# Task directions
Below is a block of records; repeat all of them exactly.

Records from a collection

§

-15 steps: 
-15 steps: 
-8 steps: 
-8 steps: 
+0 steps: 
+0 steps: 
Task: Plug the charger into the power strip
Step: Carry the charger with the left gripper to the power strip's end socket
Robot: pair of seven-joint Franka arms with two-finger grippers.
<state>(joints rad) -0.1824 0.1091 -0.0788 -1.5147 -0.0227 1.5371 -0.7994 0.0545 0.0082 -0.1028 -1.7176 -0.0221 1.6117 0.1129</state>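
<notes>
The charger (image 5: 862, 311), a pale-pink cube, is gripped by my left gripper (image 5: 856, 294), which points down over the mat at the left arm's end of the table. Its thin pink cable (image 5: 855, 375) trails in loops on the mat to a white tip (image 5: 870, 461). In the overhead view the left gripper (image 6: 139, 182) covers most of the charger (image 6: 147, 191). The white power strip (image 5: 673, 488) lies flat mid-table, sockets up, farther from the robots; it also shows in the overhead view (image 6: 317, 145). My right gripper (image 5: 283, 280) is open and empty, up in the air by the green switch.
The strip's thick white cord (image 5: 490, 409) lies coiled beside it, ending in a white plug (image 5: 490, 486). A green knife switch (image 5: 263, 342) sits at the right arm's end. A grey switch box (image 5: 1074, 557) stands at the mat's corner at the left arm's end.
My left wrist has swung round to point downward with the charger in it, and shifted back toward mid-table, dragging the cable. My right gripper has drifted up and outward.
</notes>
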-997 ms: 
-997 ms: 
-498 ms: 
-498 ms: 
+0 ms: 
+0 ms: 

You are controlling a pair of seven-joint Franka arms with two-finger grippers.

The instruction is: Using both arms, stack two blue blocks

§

# Result of the task
-15 steps: 
-15 steps: 
-8 steps: 
-8 steps: 
+0 steps: 
+0 steps: 
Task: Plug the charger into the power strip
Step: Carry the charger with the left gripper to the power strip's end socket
Robot: pair of seven-joint Franka arms with two-finger grippers.
<state>(joints rad) -0.1824 0.1091 -0.0788 -1.5147 -0.0227 1.5371 -0.7994 0.0545 0.0082 -0.1028 -1.7176 -0.0221 1.6117 0.1129</state>
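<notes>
The charger (image 5: 862, 311), a pale-pink cube, is gripped by my left gripper (image 5: 856, 294), which points down over the mat at the left arm's end of the table. Its thin pink cable (image 5: 855, 375) trails in loops on the mat to a white tip (image 5: 870, 461). In the overhead view the left gripper (image 6: 139, 182) covers most of the charger (image 6: 147, 191). The white power strip (image 5: 673, 488) lies flat mid-table, sockets up, farther from the robots; it also shows in the overhead view (image 6: 317, 145). My right gripper (image 5: 283, 280) is open and empty, up in the air by the green switch.
The strip's thick white cord (image 5: 490, 409) lies coiled beside it, ending in a white plug (image 5: 490, 486). A green knife switch (image 5: 263, 342) sits at the right arm's end. A grey switch box (image 5: 1074, 557) stands at the mat's corner at the left arm's end.
My left wrist has swung round to point downward with the charger in it, and shifted back toward mid-table, dragging the cable. My right gripper has drifted up and outward.
</notes>
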-997 ms: 
-997 ms: 
-498 ms: 
-498 ms: 
+0 ms: 
+0 ms: 

You are controlling a pair of seven-joint Franka arms with two-finger grippers.

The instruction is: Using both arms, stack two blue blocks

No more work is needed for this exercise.